Material for this exercise section start
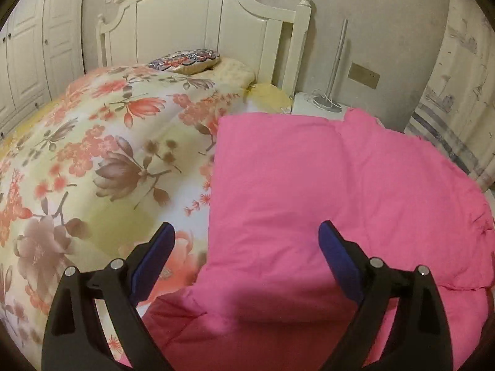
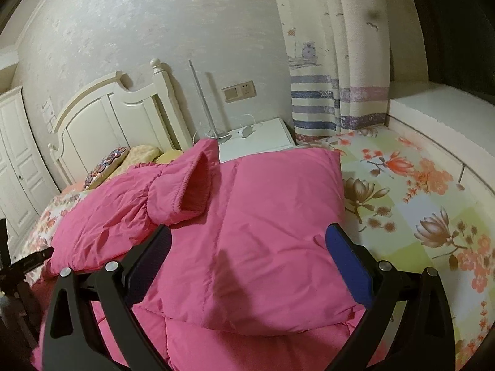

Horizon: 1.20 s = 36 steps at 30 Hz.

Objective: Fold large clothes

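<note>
A pink padded jacket (image 1: 324, 191) is lying on a floral quilt (image 1: 92, 160) that is covering the bed, its body already doubled over into a thick slab, while both grippers are hovering above its near edge. The left gripper (image 1: 246, 232) is standing wide apart with nothing between its blue pads, and the right gripper (image 2: 247, 235) is gaping just as wide, gripping nothing. In the right wrist view a sleeve (image 2: 182, 185) is lying across the upper left of the jacket, its ribbed cuff (image 2: 196, 182) facing the camera (the other sleeve is not showing in either view). The work appears to be midway: one fold is looking done, and the next is probably calling for each gripper to be lowering onto the jacket's near edge or corners, pinching through several puffy layers, then carrying that edge toward the headboard (image 1: 216, 21). Thick filling may be resisting a firm pinch, so the pads will likely be needing a deep bite.
</note>
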Tool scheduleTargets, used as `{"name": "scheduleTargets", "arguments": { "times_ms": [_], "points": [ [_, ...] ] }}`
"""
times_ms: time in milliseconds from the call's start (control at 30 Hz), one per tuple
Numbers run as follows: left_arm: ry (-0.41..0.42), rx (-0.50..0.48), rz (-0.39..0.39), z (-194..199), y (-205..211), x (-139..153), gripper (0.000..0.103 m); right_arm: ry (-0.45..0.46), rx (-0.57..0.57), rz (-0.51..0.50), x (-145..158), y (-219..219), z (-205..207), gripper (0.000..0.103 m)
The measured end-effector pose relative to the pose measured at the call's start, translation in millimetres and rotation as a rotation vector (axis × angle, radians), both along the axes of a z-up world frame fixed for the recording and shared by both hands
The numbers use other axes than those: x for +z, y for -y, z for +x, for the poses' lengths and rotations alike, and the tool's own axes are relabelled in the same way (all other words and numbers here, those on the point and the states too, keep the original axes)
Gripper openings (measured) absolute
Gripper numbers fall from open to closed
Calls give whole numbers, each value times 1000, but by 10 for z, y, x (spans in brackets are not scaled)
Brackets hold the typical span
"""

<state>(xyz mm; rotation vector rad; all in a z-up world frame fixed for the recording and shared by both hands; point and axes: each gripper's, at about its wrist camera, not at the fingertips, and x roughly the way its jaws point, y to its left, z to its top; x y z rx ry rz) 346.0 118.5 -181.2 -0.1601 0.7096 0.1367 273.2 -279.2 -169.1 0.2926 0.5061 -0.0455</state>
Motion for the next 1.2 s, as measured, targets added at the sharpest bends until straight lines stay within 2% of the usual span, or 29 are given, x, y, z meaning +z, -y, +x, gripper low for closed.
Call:
{"name": "scheduleTargets", "arguments": {
  "times_ms": [67, 167, 300, 367, 433, 467, 500, 533, 567, 700, 800, 900, 933, 1000, 1100, 1133, 1200],
  "points": [
    [32, -3, 28, -49, 37, 29, 93, 6, -6, -59, 72, -115, -10, 97],
    [49, -12, 50, -94, 87, 21, 93, -2, 60, -119, 237, -404, 89, 97],
    [47, -2, 25, -76, 59, 10, 94, -37, 169, -276, 471, -1085, 419, 97],
    [46, 3, 6, -86, 31, 7, 95, -30, 222, -316, 510, -1394, 561, 97],
    [42, 5, -8, -84, 19, -1, 95, -58, 258, -350, 443, -1668, 707, 97],
    [40, 5, -15, -81, 9, -6, 95, -113, 274, -373, 342, -1799, 800, 97],
    [39, 6, -20, -80, 2, -10, 96, -233, 305, -414, 103, -1950, 937, 97],
    [38, 4, -23, -78, -4, -11, 97, -304, 319, -450, -58, -2023, 998, 97],
    [36, 2, -28, -74, -6, -16, 97, -321, 325, -478, -187, -2060, 1003, 97],
    [20, -2, -38, -53, -8, -35, 98, -353, 357, -376, -214, -1922, 1046, 98],
    [19, 1, -45, -53, -19, -42, 98, -362, 362, -369, -207, -1921, 1041, 98],
    [14, 4, -53, -46, -29, -50, 98, -423, 393, -380, -104, -1953, 1100, 98],
    [11, 4, -54, -41, -28, -54, 98, -415, 397, -401, -15, -1972, 1128, 98],
    [10, 5, -52, -41, -24, -56, 98, -322, 369, -431, 199, -1995, 1173, 98],
    [10, 7, -51, -41, -23, -53, 99, -222, 303, -405, 433, -1952, 1391, 97],
    [10, 6, -52, -38, -29, -56, 99, -210, 293, -384, 465, -1947, 1476, 96],
    [8, 10, -57, -40, -35, -61, 100, -225, 291, -338, 447, -1974, 1729, 86]
  ]
}}
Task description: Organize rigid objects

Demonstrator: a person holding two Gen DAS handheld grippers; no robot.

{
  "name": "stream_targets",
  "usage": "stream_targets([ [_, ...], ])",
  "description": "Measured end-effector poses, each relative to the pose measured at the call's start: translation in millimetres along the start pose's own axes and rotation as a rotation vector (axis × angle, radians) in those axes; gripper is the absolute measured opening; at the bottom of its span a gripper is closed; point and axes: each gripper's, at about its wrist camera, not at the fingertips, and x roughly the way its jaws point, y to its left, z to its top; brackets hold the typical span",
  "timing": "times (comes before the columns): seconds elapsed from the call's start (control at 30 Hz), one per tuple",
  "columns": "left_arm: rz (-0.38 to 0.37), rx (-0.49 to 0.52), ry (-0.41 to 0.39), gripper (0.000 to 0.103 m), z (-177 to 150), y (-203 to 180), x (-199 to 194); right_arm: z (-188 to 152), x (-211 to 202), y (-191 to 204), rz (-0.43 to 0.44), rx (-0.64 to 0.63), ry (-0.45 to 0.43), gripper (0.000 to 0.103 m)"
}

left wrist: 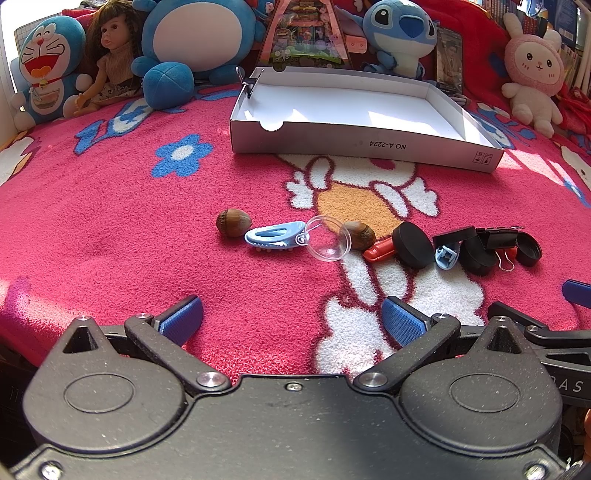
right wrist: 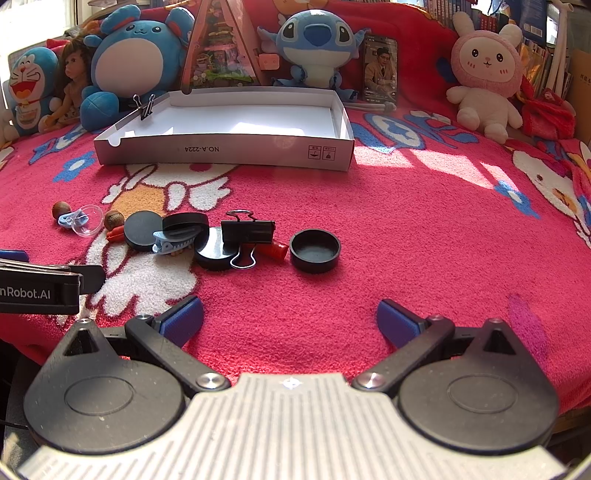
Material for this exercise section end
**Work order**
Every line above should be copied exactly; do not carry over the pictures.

**Completed task**
Horizon: 1.20 s = 36 steps at 30 Hz.

Objective: Fold large clothes

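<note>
A pink padded jacket (image 1: 324, 191) is lying on a floral quilt (image 1: 92, 160) that is covering the bed, its body already doubled over into a thick slab, while both grippers are hovering above its near edge. The left gripper (image 1: 246, 232) is standing wide apart with nothing between its blue pads, and the right gripper (image 2: 247, 235) is gaping just as wide, gripping nothing. In the right wrist view a sleeve (image 2: 182, 185) is lying across the upper left of the jacket, its ribbed cuff (image 2: 196, 182) facing the camera (the other sleeve is not showing in either view). The work appears to be midway: one fold is looking done, and the next is probably calling for each gripper to be lowering onto the jacket's near edge or corners, pinching through several puffy layers, then carrying that edge toward the headboard (image 1: 216, 21). Thick filling may be resisting a firm pinch, so the pads will likely be needing a deep bite.
</note>
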Tool scheduleTargets, used as `{"name": "scheduleTargets", "arguments": { "times_ms": [_], "points": [ [_, ...] ] }}`
"""
times_ms: time in milliseconds from the call's start (control at 30 Hz), one per tuple
Numbers run as follows: left_arm: ry (-0.41..0.42), rx (-0.50..0.48), rz (-0.39..0.39), z (-194..199), y (-205..211), x (-139..153), gripper (0.000..0.103 m); right_arm: ry (-0.45..0.46), rx (-0.57..0.57), rz (-0.51..0.50), x (-145..158), y (-219..219), z (-205..207), gripper (0.000..0.103 m)
The measured end-effector pose relative to the pose measured at the call's start, translation in millimetres and rotation as a rotation vector (axis × angle, radians), both along the axes of a z-up world frame fixed for the recording and shared by both hands
The numbers use other axes than those: x for +z, y for -y, z for +x, for the poses' lengths and rotations alike, and the tool's own axes are relabelled in the same way (all other words and numbers here, those on the point and the states too, keep the original axes)
Gripper openings (measured) absolute
Gripper numbers fall from open to closed
Calls give whole numbers, each value times 1000, but by 10 for z, y, x (spans in brackets are not scaled)
Brackets hold the typical span
"""

<state>(xyz mm; rotation vector rad; all in a z-up world frame fixed for the recording and shared by both hands; point and axes: each gripper's, at about its wrist camera, not at the fingertips, and x roughly the way its jaws point, y to its left, z to its top; x y z rx ry rz) 346.0 118.5 -181.2 -0.1601 0.7096 0.1367 273.2 -279.2 -169.1 0.2926 0.5061 -0.0455</state>
Motion for the next 1.2 s, as measured, targets added at the sharpest bends until straight lines stay within 2% of the usual span, or 29 are given, x, y, z meaning +z, -y, +x, gripper low for closed.
Call:
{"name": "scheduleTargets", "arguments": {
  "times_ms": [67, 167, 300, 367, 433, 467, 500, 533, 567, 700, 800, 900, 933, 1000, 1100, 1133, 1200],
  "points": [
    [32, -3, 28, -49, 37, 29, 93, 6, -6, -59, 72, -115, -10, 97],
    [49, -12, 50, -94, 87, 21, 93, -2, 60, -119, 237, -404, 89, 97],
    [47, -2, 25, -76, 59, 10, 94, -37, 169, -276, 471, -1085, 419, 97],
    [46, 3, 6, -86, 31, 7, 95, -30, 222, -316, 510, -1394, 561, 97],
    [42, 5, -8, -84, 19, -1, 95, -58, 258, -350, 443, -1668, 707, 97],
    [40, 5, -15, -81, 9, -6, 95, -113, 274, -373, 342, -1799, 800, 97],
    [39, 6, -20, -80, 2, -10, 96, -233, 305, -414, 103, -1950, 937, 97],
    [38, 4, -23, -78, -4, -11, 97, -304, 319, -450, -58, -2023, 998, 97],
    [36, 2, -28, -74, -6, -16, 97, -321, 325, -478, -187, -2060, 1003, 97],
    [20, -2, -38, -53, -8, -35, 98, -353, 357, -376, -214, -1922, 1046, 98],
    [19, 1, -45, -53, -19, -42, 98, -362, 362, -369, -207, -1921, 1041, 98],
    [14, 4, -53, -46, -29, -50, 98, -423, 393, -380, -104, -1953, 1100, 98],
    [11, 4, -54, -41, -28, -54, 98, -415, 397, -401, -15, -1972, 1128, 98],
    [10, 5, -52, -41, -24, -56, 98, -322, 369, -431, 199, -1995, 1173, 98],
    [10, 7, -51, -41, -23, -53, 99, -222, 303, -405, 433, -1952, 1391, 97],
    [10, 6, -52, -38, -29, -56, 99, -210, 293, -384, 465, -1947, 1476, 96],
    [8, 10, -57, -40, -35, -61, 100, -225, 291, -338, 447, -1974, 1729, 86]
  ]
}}
Task description: Organize rigid objects

Demonstrator: a person holding two Gen DAS handheld grippers; no robot.

{
  "name": "stream_targets",
  "usage": "stream_targets([ [_, ...], ])",
  "description": "Measured end-effector poses, each relative to the pose measured at the call's start: translation in millimetres along the start pose's own axes and rotation as a rotation vector (axis × angle, radians) in those axes; gripper is the absolute measured opening; at the bottom of its span a gripper is closed; point and axes: each gripper's, at about its wrist camera, not at the fingertips, and x roughly the way its jaws point, y to its left, z to its top; brackets hold the typical span",
  "timing": "times (comes before the columns): seconds elapsed from the call's start (control at 30 Hz), one per tuple",
  "columns": "left_arm: rz (-0.38 to 0.37), rx (-0.49 to 0.52), ry (-0.41 to 0.39), gripper (0.000 to 0.103 m), z (-177 to 150), y (-203 to 180), x (-199 to 194); right_arm: z (-188 to 152), x (-211 to 202), y (-191 to 204), rz (-0.43 to 0.44), rx (-0.64 to 0.63), ry (-0.45 to 0.43), gripper (0.000 to 0.103 m)"
}

left wrist: 
right wrist: 

The answer given above is complete as it stands.